**Activity:** Make an exact copy of the records, dropping all pictures.

(Records from a dataset)
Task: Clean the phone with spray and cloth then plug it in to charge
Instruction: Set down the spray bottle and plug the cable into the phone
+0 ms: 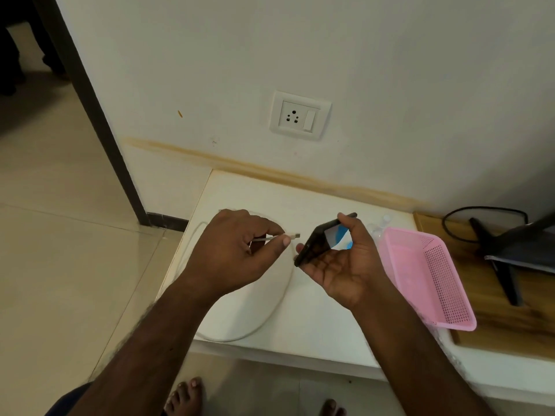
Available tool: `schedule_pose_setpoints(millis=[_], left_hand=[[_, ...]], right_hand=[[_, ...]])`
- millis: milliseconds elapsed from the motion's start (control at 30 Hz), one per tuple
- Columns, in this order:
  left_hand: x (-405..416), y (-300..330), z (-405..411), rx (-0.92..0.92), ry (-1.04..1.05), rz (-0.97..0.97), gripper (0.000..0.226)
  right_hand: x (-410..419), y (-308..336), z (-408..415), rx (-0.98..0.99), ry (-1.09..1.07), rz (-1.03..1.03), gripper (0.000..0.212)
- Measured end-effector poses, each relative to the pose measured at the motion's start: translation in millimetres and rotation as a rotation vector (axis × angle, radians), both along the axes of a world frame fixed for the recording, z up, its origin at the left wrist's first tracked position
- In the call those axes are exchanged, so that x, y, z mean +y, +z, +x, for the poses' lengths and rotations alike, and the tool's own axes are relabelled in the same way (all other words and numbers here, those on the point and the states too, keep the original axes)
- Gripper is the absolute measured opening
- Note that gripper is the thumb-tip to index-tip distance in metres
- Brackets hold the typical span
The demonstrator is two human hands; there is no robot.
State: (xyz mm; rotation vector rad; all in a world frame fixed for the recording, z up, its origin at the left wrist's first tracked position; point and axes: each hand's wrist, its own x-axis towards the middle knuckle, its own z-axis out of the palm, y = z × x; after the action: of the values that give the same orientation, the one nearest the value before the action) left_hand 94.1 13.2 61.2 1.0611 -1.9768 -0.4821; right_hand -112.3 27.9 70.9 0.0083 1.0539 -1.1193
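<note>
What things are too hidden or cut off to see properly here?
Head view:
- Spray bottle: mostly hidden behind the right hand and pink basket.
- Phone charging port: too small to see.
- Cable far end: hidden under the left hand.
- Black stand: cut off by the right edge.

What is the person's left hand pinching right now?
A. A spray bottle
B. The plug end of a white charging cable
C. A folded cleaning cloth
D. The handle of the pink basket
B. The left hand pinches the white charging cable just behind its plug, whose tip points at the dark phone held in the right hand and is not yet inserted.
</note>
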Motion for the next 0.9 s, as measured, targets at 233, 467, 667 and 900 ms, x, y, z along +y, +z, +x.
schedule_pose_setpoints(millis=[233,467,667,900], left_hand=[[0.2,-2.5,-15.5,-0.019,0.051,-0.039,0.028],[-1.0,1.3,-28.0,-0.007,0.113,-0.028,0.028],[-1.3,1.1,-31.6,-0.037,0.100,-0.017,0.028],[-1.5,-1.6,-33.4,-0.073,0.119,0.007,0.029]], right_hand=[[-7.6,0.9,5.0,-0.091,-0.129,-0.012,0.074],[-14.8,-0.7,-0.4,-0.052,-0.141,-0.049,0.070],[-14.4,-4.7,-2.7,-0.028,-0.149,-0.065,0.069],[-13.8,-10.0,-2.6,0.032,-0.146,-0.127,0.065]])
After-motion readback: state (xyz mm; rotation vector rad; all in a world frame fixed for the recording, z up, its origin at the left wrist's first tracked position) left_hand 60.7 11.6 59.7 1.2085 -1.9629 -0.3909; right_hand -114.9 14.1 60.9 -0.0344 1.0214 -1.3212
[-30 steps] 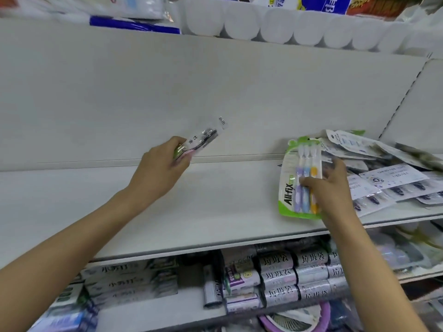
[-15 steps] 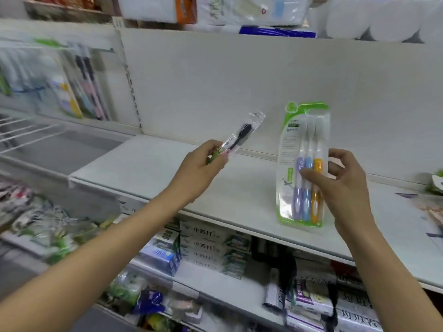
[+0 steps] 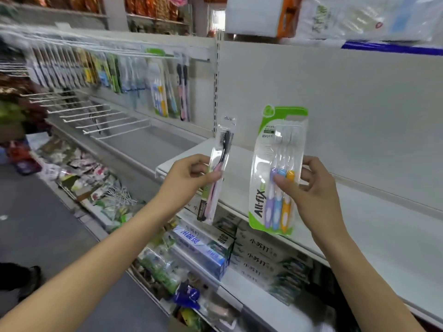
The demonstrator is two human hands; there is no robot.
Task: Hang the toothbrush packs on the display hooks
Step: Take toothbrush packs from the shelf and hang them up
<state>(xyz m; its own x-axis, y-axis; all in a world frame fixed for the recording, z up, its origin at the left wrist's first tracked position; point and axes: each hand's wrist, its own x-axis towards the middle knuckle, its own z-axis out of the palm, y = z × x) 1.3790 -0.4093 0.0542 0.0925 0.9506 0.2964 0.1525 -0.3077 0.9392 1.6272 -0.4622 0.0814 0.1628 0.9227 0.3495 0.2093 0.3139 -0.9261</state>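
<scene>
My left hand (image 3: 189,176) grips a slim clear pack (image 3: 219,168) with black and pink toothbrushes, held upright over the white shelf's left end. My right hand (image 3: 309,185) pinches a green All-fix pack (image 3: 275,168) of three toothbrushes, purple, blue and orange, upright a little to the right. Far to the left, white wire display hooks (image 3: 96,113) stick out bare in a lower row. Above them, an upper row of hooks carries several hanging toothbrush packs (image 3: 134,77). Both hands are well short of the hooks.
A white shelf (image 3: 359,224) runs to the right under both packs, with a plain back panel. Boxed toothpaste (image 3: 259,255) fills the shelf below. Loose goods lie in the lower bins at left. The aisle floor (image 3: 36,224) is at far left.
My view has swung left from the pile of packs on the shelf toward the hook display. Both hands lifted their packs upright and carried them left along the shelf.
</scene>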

**Solution:**
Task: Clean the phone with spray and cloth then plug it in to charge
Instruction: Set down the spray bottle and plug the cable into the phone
+0 ms: 
Available tool: `schedule_pose_setpoints(millis=[_], left_hand=[[_, ...]], right_hand=[[_, ...]])`
- millis: milliseconds elapsed from the motion's start (control at 30 Hz), one per tuple
- Columns, in this order:
  left_hand: x (-405..416), y (-300..330), z (-405..411), rx (-0.92..0.92), ry (-1.04..1.05), rz (-0.97..0.97), gripper (0.000..0.226)
  right_hand: x (-410..419), y (-308..336), z (-408..415), rx (-0.98..0.99), ry (-1.09..1.07), rz (-1.03..1.03), gripper (0.000..0.212)
- Measured end-effector poses, each relative to the pose measured at the motion's start: translation in millimetres and rotation as a rotation vector (axis × angle, radians), both along the axes of a world frame fixed for the recording, z up, its origin at the left wrist's first tracked position
- In the call those axes are exchanged, so that x, y, z mean +y, +z, +x, for the poses' lengths and rotations alike, and the tool's own axes are relabelled in the same way (all other words and numbers here, those on the point and the states too, keep the original axes)
- Gripper is the absolute measured opening
- Note that gripper is the thumb-tip to index-tip distance in metres
- Brackets hold the typical span
The demonstrator is two human hands; there is no robot.
State: (xyz mm; rotation vector rad; all in a world frame fixed for the recording, z up, its origin at the left wrist's first tracked position; point and axes: each hand's wrist, its own x-axis towards the middle knuckle, its own z-axis out of the palm, y = z × x; after the action: of the values that give the same orientation, the one nearest the value before the action) left_hand 94.1 13.2 61.2 1.0611 -1.9768 -0.4821; right_hand -112.3 27.9 70.9 0.0083 1.0539 -1.1193
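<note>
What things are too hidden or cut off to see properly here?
Head view:
- Spray bottle: mostly hidden behind the right hand and pink basket.
- Phone charging port: too small to see.
- Cable far end: hidden under the left hand.
- Black stand: cut off by the right edge.

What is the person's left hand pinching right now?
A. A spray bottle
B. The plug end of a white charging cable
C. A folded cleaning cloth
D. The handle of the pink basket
B. The left hand pinches the white charging cable just behind its plug, whose tip points at the dark phone held in the right hand and is not yet inserted.
</note>
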Motion for the next 0.9 s, as measured, targets at 233, 467, 667 and 900 ms, x, y, z along +y, +z, +x.
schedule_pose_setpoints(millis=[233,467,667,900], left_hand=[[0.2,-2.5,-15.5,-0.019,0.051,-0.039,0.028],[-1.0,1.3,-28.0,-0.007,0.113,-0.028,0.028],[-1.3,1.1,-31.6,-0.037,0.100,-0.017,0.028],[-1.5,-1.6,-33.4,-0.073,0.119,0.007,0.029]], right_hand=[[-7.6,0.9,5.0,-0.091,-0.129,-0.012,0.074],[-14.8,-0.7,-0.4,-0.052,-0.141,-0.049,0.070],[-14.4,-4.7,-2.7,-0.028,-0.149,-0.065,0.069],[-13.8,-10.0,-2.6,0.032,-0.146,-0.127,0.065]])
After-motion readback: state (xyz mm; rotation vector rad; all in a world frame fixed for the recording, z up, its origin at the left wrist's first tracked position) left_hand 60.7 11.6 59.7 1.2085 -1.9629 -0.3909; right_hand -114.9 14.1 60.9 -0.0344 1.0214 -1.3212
[-30 steps] 
[-15 steps] 
[+0 steps] 
The demonstrator is two human hands; there is no robot.
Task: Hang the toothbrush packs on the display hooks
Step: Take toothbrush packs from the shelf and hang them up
<state>(xyz m; its own x-axis, y-axis; all in a world frame fixed for the recording, z up, its origin at the left wrist's first tracked position; point and axes: each hand's wrist, its own x-axis towards the middle knuckle, its own z-axis out of the palm, y = z × x) 1.3790 -0.4093 0.0542 0.0925 0.9506 0.2964 0.1525 -0.3077 0.9392 1.6272 -0.4622 0.0814 0.1628 0.9227 0.3495 0.2093 0.3139 -0.9261</state>
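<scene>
My left hand (image 3: 189,176) grips a slim clear pack (image 3: 219,168) with black and pink toothbrushes, held upright over the white shelf's left end. My right hand (image 3: 309,185) pinches a green All-fix pack (image 3: 275,168) of three toothbrushes, purple, blue and orange, upright a little to the right. Far to the left, white wire display hooks (image 3: 96,113) stick out bare in a lower row. Above them, an upper row of hooks carries several hanging toothbrush packs (image 3: 134,77). Both hands are well short of the hooks.
A white shelf (image 3: 359,224) runs to the right under both packs, with a plain back panel. Boxed toothpaste (image 3: 259,255) fills the shelf below. Loose goods lie in the lower bins at left. The aisle floor (image 3: 36,224) is at far left.
My view has swung left from the pile of packs on the shelf toward the hook display. Both hands lifted their packs upright and carried them left along the shelf.
</scene>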

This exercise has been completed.